## Work order
From the line with "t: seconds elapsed" through the line with "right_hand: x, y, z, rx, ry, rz", inclusive, return each line of the data below exactly and leave the rest out.

## Raw data
═══
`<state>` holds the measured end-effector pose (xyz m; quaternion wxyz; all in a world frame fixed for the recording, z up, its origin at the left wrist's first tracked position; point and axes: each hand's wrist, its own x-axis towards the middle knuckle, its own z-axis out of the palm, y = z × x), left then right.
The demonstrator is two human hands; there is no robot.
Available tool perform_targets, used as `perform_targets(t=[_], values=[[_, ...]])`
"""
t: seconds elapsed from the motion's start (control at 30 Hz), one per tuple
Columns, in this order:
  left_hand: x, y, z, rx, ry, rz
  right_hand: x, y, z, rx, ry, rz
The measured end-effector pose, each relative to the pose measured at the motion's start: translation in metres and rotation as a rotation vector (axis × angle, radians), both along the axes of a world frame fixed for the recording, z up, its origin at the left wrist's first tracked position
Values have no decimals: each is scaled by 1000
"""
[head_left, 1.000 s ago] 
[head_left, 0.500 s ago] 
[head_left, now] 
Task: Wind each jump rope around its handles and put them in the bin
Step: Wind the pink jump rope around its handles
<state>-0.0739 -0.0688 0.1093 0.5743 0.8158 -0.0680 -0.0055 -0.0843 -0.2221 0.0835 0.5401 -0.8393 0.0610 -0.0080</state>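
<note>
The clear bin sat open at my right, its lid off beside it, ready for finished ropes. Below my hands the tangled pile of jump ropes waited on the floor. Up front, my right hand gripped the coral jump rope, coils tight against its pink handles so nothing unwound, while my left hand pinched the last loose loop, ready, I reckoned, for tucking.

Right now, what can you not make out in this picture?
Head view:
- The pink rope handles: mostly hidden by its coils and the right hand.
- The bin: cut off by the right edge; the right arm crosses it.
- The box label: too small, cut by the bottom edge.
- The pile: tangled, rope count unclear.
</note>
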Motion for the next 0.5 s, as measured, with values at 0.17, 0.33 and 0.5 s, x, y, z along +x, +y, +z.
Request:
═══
## Solution
t: seconds elapsed from the motion's start (control at 30 Hz), one per tuple
Columns, in this order:
  left_hand: x, y, z, rx, ry, rz
  right_hand: x, y, z, rx, ry, rz

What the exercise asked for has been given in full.